## [Data for this task]
####################
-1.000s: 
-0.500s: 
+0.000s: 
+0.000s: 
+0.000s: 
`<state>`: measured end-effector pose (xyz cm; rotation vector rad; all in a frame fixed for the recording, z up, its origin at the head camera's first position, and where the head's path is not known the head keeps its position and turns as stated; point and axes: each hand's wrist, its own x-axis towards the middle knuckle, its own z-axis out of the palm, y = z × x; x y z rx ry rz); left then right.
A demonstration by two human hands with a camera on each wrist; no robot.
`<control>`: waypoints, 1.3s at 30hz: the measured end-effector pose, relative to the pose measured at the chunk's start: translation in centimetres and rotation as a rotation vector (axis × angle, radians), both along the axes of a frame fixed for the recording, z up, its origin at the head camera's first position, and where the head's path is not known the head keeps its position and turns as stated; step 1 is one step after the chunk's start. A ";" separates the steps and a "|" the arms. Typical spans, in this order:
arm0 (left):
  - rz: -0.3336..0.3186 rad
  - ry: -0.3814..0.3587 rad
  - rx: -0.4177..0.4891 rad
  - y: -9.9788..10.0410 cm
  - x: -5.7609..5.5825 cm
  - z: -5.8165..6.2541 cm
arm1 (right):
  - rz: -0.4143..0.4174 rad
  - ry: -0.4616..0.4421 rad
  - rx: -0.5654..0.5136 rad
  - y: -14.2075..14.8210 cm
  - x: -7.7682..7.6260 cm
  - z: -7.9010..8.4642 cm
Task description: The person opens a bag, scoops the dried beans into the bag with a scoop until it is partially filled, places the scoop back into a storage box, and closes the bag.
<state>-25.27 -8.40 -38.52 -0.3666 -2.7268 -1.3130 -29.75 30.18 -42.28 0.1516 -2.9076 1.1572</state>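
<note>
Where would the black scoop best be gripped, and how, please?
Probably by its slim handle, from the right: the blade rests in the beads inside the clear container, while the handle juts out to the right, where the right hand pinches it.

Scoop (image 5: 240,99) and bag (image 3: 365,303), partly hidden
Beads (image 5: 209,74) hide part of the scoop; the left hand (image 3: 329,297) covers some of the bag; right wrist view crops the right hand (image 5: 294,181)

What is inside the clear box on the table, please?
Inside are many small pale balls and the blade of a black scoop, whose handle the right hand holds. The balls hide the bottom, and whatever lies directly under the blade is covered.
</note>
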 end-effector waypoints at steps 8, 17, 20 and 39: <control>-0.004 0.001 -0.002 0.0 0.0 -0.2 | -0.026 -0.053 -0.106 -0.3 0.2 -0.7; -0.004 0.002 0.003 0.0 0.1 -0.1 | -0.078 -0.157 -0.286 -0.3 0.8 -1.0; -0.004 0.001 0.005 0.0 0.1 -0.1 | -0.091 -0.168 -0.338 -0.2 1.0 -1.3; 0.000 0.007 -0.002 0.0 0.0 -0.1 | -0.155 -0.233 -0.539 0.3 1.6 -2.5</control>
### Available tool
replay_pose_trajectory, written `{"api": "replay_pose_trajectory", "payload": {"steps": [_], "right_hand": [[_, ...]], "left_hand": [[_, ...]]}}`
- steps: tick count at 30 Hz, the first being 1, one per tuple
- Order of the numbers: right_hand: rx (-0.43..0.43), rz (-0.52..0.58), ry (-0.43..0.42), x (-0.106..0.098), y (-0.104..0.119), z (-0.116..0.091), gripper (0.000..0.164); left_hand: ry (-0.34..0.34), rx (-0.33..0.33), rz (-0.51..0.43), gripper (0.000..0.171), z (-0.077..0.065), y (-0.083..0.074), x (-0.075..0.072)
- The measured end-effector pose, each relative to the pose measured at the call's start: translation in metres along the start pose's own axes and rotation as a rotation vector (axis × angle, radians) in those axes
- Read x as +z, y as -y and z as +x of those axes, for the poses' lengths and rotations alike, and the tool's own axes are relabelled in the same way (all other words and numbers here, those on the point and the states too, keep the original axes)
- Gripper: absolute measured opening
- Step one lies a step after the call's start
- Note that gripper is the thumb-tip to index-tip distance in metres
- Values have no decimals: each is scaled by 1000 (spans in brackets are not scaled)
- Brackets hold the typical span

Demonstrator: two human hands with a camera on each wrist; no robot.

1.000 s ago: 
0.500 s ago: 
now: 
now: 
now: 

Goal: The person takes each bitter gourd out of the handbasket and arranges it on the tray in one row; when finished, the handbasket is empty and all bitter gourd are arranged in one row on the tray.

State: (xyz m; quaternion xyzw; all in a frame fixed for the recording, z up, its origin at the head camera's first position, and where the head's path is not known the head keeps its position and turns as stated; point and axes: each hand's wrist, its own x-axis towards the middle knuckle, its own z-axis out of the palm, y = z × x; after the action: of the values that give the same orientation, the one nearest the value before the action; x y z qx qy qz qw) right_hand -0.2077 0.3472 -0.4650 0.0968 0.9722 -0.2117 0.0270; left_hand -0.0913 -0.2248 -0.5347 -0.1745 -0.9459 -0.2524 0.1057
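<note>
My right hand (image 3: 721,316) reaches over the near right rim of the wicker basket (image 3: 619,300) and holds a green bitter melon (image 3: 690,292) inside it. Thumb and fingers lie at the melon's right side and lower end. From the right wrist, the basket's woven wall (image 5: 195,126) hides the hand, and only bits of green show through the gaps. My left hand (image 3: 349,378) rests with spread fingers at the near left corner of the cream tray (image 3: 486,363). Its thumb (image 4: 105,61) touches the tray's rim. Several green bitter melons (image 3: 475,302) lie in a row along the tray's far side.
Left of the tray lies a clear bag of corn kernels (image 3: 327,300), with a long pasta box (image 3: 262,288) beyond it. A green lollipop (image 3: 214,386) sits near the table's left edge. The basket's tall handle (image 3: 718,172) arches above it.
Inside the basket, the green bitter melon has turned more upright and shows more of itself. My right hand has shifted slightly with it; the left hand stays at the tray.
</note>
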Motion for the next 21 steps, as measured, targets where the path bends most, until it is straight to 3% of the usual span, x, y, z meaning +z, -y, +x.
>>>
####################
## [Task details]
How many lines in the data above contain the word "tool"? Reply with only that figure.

## [Answer for the task]
2